Nicola Fox, division director for the Heliophysics Division at NASA Headquarters, said: “We’re thrilled with the science insights Parker Solar Probe has provided thus far.
“Parker continues to outperform our expectations, and we are excited that these novel observations taken during our gravity assist manoeuvre can help advance Venus research in unexpected ways.”
It is hoped the images will help scientists to learn about the geology of the planet, which has often been described as Earth twin because it is both roughly the same size as the Blue Planet and is thought to be made of similar materials below its surface.
It is hoped the images will lead to a better understanding of the minerals present on the planet, which is wrapped in a deadly carbon dioxide and sulphuric dioxide haze.

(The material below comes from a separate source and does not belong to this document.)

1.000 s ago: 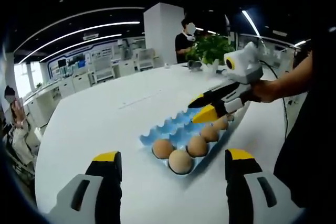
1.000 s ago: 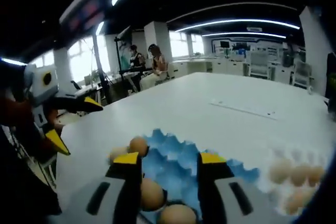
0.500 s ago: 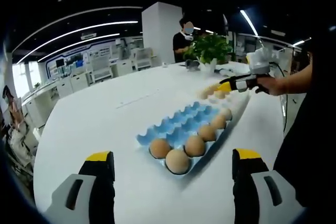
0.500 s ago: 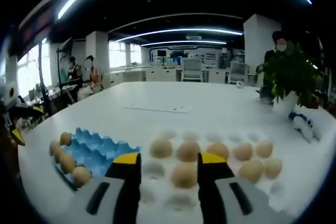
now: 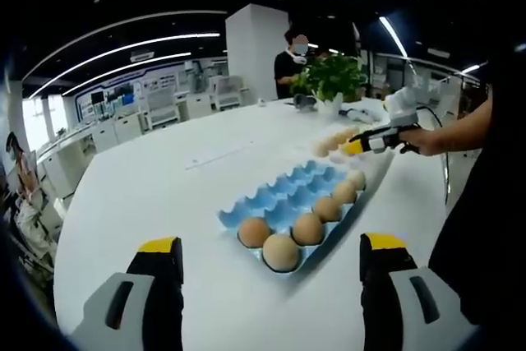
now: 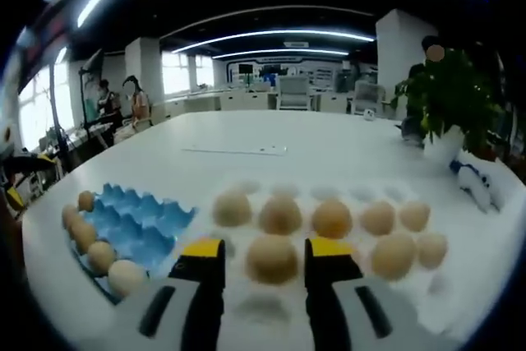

In fact, Venus is so inhospitable that one of the main hopes from the work collected by the Parker is to help understand why our planet ended up as a perfect facilitator for life, while its 'twin' ended up a poisonous ball of certain death for anyone who tried to spend time there.
Brian Wood, lead author on the new study and physicist at the Naval Research Laboratory, said: "Venus is the third brightest thing in the sky, but until recently we have not had much information on what the surface looked like because our view of it is blocked by a thick atmosphere.
“Now, we finally are seeing the surface in visible wavelengths for the first time from space.”